__Task requirements__. Read through the data and report every line in which the word "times" occurs.

Source data:
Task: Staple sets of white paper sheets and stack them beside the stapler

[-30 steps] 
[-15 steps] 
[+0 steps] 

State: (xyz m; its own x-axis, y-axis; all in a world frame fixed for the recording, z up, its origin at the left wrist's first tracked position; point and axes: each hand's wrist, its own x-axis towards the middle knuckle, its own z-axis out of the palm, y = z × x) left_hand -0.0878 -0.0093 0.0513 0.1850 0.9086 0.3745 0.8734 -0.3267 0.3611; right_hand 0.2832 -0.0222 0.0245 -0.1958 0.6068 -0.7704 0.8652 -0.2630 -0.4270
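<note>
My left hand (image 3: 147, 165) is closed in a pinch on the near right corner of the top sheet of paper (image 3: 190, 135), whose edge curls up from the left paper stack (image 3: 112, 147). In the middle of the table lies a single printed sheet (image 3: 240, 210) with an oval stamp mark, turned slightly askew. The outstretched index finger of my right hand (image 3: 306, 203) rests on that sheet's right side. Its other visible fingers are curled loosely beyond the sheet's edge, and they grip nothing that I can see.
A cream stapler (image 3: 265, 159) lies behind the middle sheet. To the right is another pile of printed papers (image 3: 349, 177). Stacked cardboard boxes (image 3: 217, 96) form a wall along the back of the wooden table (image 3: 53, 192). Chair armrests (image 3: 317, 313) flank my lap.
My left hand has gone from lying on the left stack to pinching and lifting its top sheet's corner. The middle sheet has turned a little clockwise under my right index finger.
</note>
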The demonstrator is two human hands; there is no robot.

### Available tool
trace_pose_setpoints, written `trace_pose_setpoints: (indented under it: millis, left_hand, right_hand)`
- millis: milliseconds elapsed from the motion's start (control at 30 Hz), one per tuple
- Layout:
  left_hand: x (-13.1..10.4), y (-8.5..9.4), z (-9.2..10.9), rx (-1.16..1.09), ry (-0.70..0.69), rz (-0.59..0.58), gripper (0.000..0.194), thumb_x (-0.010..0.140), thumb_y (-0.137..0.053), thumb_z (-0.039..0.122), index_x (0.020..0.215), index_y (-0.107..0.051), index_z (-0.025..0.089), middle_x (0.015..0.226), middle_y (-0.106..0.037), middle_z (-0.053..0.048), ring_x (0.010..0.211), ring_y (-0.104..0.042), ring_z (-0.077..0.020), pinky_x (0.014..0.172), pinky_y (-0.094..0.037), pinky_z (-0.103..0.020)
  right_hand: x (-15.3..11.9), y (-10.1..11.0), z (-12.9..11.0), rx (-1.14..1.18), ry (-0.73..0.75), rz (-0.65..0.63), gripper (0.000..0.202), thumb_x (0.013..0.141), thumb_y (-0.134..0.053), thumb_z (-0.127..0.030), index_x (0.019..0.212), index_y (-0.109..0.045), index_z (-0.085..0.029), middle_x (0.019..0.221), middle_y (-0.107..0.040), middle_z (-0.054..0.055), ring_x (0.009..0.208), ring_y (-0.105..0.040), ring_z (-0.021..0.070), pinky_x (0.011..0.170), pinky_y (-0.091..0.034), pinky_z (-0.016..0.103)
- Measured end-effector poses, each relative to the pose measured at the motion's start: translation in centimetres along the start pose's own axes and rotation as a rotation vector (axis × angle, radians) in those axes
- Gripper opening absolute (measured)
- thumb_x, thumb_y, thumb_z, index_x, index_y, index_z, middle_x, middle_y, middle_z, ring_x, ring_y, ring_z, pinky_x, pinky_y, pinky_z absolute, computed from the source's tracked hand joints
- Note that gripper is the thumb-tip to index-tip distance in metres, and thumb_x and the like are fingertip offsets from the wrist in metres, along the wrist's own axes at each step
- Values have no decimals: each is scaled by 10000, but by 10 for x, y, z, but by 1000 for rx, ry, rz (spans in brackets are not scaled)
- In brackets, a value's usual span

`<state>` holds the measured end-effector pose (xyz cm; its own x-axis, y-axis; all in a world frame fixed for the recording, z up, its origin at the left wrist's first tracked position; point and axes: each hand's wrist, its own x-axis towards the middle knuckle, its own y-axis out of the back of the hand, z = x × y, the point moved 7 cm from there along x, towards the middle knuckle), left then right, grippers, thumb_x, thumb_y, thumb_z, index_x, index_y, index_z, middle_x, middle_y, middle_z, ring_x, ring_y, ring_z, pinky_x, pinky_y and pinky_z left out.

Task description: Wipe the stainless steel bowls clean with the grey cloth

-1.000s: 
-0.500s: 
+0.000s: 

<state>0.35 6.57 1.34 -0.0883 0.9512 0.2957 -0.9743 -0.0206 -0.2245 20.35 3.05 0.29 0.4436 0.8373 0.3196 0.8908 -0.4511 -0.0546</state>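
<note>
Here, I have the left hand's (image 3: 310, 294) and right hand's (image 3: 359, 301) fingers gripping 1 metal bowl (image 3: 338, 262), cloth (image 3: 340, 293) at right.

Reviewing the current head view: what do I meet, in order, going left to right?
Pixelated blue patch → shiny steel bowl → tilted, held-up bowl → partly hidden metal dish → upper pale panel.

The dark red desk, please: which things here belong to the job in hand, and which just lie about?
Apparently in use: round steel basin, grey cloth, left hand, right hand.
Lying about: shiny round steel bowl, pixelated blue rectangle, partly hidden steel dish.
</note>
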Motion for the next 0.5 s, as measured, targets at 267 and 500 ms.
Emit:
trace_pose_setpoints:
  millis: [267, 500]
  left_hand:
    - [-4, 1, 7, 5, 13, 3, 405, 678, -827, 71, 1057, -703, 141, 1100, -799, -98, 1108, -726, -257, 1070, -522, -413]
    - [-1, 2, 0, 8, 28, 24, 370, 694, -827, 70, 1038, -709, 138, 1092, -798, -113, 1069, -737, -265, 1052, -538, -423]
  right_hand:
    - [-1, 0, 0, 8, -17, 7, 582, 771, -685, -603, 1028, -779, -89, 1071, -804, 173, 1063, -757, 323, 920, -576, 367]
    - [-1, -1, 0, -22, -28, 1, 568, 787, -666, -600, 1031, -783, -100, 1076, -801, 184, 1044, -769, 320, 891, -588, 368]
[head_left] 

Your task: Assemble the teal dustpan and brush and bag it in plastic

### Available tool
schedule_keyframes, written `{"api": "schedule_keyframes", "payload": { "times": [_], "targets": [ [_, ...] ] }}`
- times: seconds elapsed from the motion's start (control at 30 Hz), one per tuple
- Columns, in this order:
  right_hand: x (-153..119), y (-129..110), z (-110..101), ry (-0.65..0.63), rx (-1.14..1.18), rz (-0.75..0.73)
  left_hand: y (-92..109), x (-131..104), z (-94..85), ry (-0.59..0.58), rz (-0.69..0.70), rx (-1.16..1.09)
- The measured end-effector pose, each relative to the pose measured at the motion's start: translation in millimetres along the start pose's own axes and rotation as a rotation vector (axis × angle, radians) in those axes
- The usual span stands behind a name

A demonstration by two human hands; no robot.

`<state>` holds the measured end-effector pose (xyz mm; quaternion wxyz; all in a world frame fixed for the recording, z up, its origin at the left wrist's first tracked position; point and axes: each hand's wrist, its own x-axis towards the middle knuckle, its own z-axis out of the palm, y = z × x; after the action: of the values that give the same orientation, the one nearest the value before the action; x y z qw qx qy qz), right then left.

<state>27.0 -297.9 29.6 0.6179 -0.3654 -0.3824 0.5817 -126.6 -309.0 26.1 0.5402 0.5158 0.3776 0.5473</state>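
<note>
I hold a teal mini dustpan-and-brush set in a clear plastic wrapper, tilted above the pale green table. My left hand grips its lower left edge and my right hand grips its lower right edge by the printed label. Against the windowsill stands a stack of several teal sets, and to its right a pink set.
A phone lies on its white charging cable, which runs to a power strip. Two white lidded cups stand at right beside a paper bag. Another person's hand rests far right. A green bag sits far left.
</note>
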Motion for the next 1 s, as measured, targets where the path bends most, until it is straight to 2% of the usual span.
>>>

__Written solution__.
schedule_keyframes, written `{"api": "schedule_keyframes", "payload": { "times": [_], "targets": [ [_, ...] ] }}`
- times: seconds elapsed from the motion's start (control at 30 Hz), one per tuple

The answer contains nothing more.